• _Task description_: After finding the line containing "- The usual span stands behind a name" below, please output that line and each following one through the line containing "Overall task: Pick", exactly as written.
━━━━━ Source material
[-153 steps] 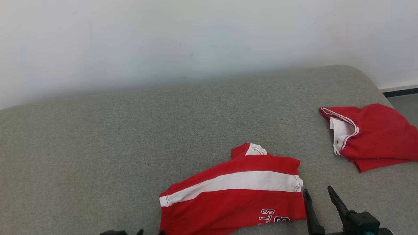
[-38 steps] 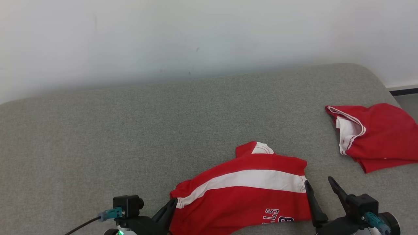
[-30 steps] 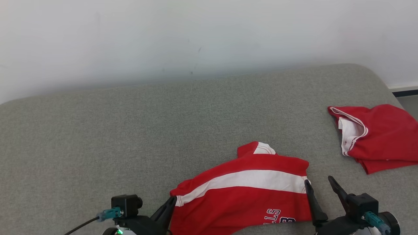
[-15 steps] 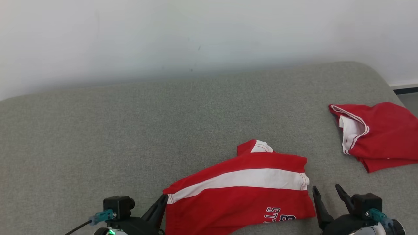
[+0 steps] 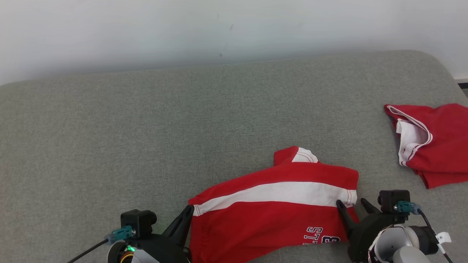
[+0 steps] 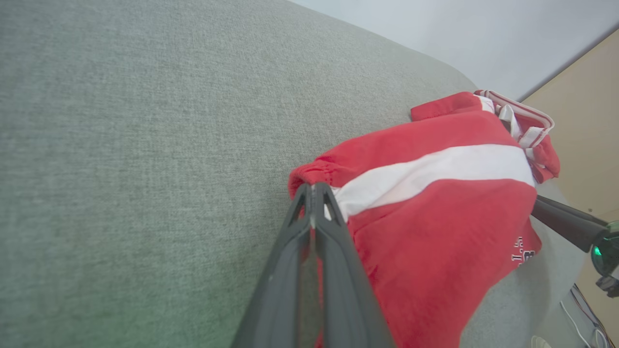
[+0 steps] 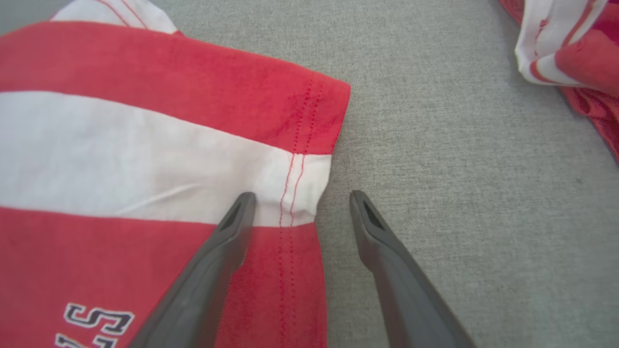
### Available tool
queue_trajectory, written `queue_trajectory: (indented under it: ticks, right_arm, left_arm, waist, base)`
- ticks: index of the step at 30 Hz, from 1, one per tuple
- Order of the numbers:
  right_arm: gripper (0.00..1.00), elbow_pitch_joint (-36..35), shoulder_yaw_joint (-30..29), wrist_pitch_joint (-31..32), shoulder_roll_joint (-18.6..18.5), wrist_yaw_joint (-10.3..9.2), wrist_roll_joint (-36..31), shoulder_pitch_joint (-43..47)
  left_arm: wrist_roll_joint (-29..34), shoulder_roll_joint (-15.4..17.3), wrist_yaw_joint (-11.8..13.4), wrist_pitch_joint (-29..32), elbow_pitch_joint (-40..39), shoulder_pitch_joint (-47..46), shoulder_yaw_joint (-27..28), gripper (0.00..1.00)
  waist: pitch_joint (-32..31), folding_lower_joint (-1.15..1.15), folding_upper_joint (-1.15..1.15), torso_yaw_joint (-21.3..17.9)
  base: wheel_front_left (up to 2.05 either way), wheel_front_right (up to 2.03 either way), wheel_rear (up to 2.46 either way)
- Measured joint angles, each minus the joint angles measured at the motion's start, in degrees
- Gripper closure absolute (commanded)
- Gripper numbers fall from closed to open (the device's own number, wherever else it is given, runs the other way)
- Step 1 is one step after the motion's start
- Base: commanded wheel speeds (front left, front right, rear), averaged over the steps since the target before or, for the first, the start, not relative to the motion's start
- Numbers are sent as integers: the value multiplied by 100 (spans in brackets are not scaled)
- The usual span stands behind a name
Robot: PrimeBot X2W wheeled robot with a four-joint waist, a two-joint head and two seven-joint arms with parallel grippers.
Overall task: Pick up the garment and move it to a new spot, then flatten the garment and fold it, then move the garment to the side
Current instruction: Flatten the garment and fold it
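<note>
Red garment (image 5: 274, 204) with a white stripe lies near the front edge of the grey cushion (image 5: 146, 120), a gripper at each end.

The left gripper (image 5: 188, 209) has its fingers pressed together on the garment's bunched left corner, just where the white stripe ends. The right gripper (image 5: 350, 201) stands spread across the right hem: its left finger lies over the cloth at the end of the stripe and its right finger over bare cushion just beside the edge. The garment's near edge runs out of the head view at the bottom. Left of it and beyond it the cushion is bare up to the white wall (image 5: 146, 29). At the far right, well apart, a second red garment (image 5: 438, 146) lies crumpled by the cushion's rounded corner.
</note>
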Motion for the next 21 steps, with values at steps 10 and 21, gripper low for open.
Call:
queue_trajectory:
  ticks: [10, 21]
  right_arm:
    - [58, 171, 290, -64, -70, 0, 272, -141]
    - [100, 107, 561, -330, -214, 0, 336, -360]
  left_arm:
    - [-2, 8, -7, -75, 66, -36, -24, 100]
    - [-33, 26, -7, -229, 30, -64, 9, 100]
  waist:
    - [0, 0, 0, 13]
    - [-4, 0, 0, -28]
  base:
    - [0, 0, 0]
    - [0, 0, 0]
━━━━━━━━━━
• _Solution to this task_:
- The usual span stands behind a name
Robot: PrimeBot X2W wheeled robot with a four-joint waist, a two-joint head and two seven-joint arms with parallel grippers.
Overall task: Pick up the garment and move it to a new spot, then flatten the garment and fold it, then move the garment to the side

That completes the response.